Ghosts – Dolly Alderton

Published by: Fig Tree
Pages: 336
Date released: 15/10/2020
Date read: 05/02/2021

Nina Dean has arrived at her early thirties as a successful food writer with loving friends and family, plus a new home and neighbourhood. When she meets Max, a beguiling romantic hero who tells her on date on that he’s going to marry her, it feels like all is going to plan.

A new relationship couldn’t have come at a better time – her thirties have not been the liberating, uncomplicated experience she was sold. Everywhere she turns, she is reminded of time passing and opportunities dwindling. Friendships are fading, ex-boyfriends are moving on and, worse, everyone’s moving to the suburbs. There’s no solace to be found in her family, with a mum who’s caught in a baffling mid-life makeover and a beloved dad who is vanishing in slow-motion into dementia.
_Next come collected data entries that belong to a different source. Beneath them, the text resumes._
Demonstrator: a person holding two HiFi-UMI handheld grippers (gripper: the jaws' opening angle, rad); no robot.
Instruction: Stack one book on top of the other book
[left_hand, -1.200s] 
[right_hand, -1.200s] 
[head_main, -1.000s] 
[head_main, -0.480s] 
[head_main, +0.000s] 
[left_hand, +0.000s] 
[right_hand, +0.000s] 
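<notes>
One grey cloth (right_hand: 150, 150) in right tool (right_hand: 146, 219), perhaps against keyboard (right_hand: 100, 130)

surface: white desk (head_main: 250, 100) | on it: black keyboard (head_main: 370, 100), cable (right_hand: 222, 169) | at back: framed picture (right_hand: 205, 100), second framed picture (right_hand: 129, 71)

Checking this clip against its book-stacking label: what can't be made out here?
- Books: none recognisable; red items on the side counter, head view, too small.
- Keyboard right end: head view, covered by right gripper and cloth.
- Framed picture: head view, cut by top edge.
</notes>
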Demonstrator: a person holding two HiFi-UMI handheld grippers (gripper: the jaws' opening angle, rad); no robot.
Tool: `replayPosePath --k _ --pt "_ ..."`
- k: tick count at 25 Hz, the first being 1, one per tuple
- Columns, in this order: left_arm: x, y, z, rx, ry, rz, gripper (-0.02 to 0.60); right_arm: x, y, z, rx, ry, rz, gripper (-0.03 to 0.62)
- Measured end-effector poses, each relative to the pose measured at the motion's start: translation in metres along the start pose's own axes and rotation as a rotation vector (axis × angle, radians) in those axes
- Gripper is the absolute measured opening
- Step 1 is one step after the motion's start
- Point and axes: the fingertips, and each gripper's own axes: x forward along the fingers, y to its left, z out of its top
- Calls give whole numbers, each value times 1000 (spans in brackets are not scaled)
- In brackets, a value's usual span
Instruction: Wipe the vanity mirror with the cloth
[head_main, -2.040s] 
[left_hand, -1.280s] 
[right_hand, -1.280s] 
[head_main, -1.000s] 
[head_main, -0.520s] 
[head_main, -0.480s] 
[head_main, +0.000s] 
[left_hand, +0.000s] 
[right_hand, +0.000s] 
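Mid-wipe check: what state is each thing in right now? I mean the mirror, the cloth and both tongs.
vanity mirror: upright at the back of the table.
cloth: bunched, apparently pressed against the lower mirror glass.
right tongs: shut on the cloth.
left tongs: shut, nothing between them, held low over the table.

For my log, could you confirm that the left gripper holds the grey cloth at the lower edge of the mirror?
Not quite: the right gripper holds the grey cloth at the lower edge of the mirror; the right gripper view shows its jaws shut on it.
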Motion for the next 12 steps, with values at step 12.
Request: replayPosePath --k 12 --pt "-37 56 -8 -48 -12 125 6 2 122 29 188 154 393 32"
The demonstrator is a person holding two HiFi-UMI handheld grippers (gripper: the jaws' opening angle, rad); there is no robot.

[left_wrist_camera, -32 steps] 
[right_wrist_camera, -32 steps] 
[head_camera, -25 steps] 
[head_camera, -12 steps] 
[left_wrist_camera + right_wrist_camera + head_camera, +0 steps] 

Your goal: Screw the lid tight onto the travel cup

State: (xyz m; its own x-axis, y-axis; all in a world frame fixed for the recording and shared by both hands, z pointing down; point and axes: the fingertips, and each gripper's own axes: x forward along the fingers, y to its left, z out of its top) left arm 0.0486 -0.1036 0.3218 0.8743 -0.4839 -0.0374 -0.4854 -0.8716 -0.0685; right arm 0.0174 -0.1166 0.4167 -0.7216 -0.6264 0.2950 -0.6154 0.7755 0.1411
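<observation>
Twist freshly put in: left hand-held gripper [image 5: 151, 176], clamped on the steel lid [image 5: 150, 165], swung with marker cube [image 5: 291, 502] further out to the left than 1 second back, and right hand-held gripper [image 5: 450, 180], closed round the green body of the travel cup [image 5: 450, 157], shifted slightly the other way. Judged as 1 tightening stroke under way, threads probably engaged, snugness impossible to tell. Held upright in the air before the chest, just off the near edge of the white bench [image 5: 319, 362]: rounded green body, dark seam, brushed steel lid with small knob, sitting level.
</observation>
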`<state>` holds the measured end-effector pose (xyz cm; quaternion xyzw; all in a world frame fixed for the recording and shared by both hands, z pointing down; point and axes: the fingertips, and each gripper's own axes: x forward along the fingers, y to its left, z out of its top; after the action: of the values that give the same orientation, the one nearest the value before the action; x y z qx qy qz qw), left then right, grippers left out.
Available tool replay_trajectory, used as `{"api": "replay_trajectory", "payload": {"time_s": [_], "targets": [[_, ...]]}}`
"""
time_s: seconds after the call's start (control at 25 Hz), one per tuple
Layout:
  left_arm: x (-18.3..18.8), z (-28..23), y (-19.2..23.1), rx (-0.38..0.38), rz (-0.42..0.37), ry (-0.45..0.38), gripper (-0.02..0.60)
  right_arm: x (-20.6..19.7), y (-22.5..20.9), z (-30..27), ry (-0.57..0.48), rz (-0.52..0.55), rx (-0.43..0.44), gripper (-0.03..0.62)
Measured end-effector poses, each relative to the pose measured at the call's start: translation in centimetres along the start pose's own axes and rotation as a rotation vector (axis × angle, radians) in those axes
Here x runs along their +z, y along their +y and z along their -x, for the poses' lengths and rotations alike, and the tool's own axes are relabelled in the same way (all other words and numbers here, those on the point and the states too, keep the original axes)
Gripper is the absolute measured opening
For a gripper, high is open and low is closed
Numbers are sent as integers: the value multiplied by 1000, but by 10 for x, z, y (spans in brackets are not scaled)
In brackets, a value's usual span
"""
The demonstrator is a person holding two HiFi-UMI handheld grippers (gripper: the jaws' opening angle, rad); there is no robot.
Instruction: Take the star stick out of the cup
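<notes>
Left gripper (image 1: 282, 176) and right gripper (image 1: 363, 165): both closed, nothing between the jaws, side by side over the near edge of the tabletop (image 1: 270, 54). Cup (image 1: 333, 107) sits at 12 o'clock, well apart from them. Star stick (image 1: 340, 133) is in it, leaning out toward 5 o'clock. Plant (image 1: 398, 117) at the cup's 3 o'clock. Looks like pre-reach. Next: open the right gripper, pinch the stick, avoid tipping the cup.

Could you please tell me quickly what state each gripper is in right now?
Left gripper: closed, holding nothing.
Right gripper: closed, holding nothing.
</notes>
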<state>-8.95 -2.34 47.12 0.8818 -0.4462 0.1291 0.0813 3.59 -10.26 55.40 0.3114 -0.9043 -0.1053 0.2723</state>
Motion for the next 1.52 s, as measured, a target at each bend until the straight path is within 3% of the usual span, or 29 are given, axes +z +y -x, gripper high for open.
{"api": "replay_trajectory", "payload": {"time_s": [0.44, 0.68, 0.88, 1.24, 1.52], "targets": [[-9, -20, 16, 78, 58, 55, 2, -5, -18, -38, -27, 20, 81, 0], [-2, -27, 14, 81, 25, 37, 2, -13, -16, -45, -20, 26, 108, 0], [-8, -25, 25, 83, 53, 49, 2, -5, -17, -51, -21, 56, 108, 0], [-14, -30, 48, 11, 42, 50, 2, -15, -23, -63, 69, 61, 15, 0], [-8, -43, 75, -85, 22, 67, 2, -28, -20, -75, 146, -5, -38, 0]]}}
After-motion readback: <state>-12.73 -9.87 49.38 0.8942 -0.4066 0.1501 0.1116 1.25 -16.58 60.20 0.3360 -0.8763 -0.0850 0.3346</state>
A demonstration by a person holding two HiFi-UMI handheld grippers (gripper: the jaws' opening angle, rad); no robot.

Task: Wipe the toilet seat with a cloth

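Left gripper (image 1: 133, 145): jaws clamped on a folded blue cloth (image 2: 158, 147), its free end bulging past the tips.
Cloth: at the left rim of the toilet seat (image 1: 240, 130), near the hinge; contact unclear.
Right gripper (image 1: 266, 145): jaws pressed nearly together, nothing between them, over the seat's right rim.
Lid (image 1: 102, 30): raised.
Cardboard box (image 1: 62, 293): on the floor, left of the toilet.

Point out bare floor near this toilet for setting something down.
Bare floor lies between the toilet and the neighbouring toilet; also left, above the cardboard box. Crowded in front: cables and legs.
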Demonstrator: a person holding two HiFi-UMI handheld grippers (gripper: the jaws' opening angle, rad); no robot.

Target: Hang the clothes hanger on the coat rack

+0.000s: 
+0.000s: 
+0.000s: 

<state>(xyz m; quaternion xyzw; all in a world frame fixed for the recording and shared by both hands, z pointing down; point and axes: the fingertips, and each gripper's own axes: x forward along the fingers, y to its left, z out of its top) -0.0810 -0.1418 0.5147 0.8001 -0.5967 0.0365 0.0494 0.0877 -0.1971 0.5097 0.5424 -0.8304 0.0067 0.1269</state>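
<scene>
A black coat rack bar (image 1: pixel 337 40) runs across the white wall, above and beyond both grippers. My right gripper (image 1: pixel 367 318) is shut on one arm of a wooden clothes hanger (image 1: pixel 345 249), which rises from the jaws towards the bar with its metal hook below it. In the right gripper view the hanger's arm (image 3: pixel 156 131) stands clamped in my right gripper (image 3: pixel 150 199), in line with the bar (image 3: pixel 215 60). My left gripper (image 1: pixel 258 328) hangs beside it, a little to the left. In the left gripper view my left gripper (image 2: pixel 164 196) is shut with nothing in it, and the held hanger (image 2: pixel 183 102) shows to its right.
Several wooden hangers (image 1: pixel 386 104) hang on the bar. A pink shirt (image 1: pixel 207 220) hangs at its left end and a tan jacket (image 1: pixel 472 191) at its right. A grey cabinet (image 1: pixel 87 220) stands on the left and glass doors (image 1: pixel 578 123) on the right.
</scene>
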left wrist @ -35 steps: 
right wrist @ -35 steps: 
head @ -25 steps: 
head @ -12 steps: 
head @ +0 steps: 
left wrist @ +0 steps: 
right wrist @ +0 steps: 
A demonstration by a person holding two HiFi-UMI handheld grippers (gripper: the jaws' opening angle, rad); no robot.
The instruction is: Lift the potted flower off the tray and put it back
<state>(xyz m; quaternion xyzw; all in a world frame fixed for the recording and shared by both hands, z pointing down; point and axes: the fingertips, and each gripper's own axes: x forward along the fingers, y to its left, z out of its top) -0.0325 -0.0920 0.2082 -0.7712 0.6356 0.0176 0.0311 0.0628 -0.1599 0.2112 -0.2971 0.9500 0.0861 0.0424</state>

I have come to the conclusion that I want to be Dolly Alderton when I grow up – even though she’s actually only about 5 years older than me. [For some reason when I type in the word ‘Dolly’ my computer automatically assumes I want to talk about Dolly Parton. Don’t get me wrong, I love Dolly Parton, she’s brilliant, but there’s a new Dolly in town.]

A friend leant me Dolly’s non-fiction book Everything I Know About Love a while ago, and without and pre-conceptions or expectations, I absolutely loved it. The same friend then leant me Ghosts. It was the same experience, except this time I already knew how much I loved Dolly’s writing.

I’m not going to pretend that I know exactly what Nina Dean is going through. I am not yet in my thirties, I don’t have a job I love (currently unemployed after being made redundant in 2020 – thanks Covid!), my friends aren’t all getting married and having babies, and I haven’t fallen in love with a hopeless romantic on a dating site. But I don’t think that matters. Dolly has a way of writing that speaks to everyone’s soul, whether you are that 30+ year old in that situation, or you’re a teenager trying to get through school or a retiree figuring out the remainder of her life. Dolly understands it all so innately. I hope so much that she is writing more books. Fiction, non-fiction – I’d even read the Yellow Pages (a niche reference for the youth of today I understand) if she had written it.

Can you tell I’m a little in love with Dolly Alderton?I just wish I could write like her.